That depends on how you practice.
The pectoral muscles are divided into upper, middle and lower parts. Generally speaking, it is divided into upper and lower parts.
If you feel that the thickness of the middle part of the pectoral muscle is not ideal, I suggest you do more dumbbells or barbells to push straight. These two classic movements are specifically aimed at the thickness of the whole pectoral muscle, especially the middle part of the pectoral muscle.
Use dumbbells at first, and then switch to barbells when the weight of dumbbells is not enough. The distance between your hands holding the barbell should not be too big or too small. If it is too small, the triceps are more involved. If it is too big, the weight of the barbell will be scattered on your shoulders instead of concentrated on your chest muscles, which will put pressure on your shoulders and make you easily injured.
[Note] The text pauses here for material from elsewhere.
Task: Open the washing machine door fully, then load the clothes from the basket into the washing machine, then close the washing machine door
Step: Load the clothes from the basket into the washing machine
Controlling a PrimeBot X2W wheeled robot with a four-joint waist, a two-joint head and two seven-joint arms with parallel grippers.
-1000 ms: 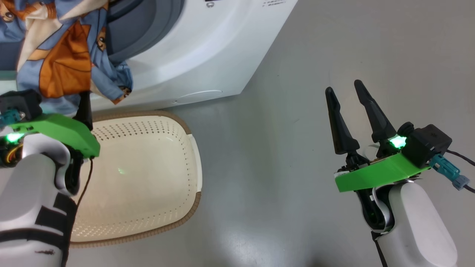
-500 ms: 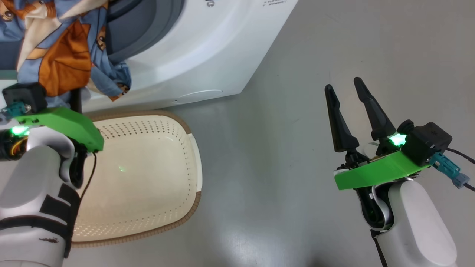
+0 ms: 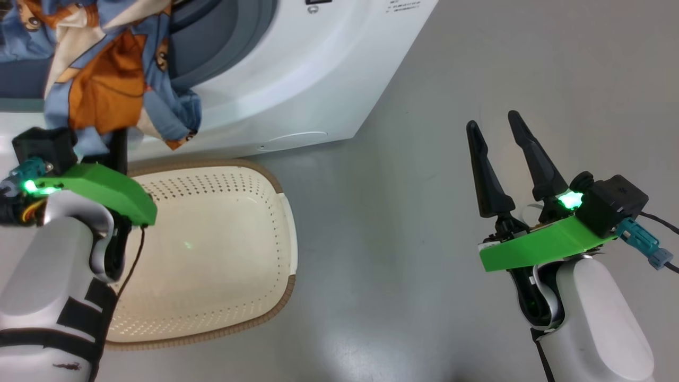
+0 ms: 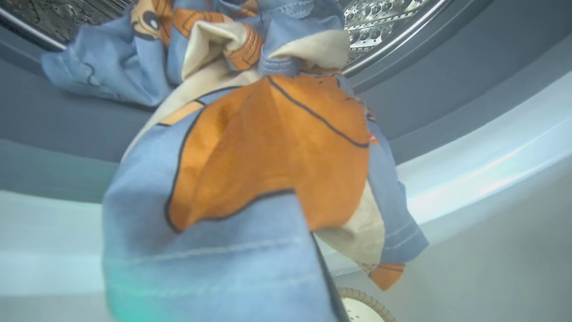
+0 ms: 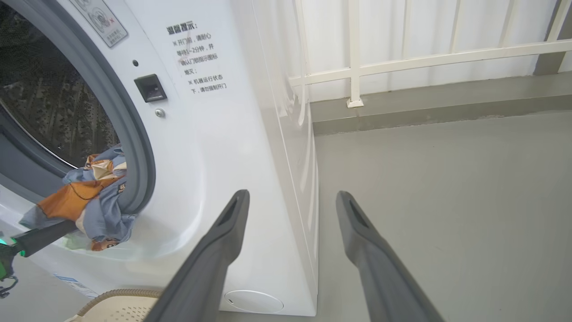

When the barbell rises and falls, the barbell should be concentrated above the nipple and move vertically. This will be of great benefit to strengthening the middle part of the pectoral muscle.
Furthermore, in general, barbell bench press is very effective for thickening chest muscles, but it also varies from person to person. Some people have obvious effect of barbell bench press, while others don't.
I like to bench press with dumbbells, only 40 kg. It has been very effective, but the barbell bench press is not good. I always feel that there are too many arms involved.
Now I mainly use dumbbells, supplemented by barbells, interspersed with some sitting instruments to push my chest.